§ **Assignment**: In the data that follows, count the lines in which the word "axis" occurs, and report that figure alone.

§ **Data excerpt**:
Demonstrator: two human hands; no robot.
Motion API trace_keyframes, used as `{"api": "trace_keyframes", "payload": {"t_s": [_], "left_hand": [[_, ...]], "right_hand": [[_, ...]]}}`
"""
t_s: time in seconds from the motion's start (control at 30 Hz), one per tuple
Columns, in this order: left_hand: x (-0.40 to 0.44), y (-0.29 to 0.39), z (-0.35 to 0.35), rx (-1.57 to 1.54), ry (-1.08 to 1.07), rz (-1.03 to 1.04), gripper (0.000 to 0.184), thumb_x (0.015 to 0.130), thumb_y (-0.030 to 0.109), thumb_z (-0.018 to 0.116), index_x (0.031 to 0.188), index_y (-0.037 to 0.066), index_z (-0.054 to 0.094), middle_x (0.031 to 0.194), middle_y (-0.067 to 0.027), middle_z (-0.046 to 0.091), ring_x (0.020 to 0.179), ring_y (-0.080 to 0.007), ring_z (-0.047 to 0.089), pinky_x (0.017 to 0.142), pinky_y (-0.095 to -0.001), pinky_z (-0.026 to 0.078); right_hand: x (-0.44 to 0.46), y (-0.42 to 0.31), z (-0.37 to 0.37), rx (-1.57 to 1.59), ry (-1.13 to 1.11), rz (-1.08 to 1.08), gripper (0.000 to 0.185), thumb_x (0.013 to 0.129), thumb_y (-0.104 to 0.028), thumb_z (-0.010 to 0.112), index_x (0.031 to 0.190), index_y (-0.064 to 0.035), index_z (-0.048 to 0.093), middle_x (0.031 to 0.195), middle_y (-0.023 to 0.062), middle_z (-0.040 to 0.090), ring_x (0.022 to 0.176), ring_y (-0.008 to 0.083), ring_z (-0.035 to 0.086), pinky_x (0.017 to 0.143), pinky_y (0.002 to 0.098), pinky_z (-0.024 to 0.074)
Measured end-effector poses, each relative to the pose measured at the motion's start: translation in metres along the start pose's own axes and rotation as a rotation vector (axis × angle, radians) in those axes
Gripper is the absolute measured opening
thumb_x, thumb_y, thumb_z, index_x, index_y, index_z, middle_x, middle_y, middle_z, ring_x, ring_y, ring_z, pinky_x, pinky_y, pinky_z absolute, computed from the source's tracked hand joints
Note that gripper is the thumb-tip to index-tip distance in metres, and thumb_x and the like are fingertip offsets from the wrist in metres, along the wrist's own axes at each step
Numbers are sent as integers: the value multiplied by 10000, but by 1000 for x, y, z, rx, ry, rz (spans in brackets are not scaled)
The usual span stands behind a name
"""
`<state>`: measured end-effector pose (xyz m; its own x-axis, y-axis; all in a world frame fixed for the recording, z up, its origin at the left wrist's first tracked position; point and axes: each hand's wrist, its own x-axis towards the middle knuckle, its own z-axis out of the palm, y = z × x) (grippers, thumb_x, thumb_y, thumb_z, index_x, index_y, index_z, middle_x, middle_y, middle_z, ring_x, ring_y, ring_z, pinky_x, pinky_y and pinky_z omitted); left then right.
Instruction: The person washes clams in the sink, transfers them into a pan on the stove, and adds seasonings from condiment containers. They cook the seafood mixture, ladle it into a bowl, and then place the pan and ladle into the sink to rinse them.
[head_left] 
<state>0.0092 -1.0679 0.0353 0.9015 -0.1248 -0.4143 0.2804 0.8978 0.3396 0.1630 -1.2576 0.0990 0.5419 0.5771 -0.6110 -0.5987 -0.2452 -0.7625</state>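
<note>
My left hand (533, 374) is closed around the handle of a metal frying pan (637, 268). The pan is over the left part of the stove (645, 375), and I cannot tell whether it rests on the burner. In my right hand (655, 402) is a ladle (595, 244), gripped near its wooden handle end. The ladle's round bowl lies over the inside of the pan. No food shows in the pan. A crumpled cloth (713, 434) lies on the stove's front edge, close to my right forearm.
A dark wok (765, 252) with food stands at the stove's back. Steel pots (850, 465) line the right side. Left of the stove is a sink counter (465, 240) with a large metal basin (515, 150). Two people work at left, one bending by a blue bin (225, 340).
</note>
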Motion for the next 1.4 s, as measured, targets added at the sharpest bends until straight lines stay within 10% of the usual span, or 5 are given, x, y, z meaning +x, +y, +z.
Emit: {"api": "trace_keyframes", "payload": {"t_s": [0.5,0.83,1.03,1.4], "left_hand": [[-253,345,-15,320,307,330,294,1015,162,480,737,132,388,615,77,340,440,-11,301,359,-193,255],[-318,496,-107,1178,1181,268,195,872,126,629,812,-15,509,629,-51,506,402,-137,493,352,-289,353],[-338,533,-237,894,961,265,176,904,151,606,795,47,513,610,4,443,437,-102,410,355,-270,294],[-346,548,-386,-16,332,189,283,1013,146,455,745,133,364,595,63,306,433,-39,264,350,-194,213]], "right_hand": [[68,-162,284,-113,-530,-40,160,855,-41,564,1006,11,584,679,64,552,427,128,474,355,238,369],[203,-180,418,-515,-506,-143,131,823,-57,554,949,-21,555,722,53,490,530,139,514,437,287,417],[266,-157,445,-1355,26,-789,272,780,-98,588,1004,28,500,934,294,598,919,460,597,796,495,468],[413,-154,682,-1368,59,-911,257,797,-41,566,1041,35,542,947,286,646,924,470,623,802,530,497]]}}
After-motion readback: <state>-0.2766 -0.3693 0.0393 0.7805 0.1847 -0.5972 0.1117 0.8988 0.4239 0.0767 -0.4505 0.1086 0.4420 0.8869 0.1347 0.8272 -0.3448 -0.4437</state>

§ **Expected output**: 2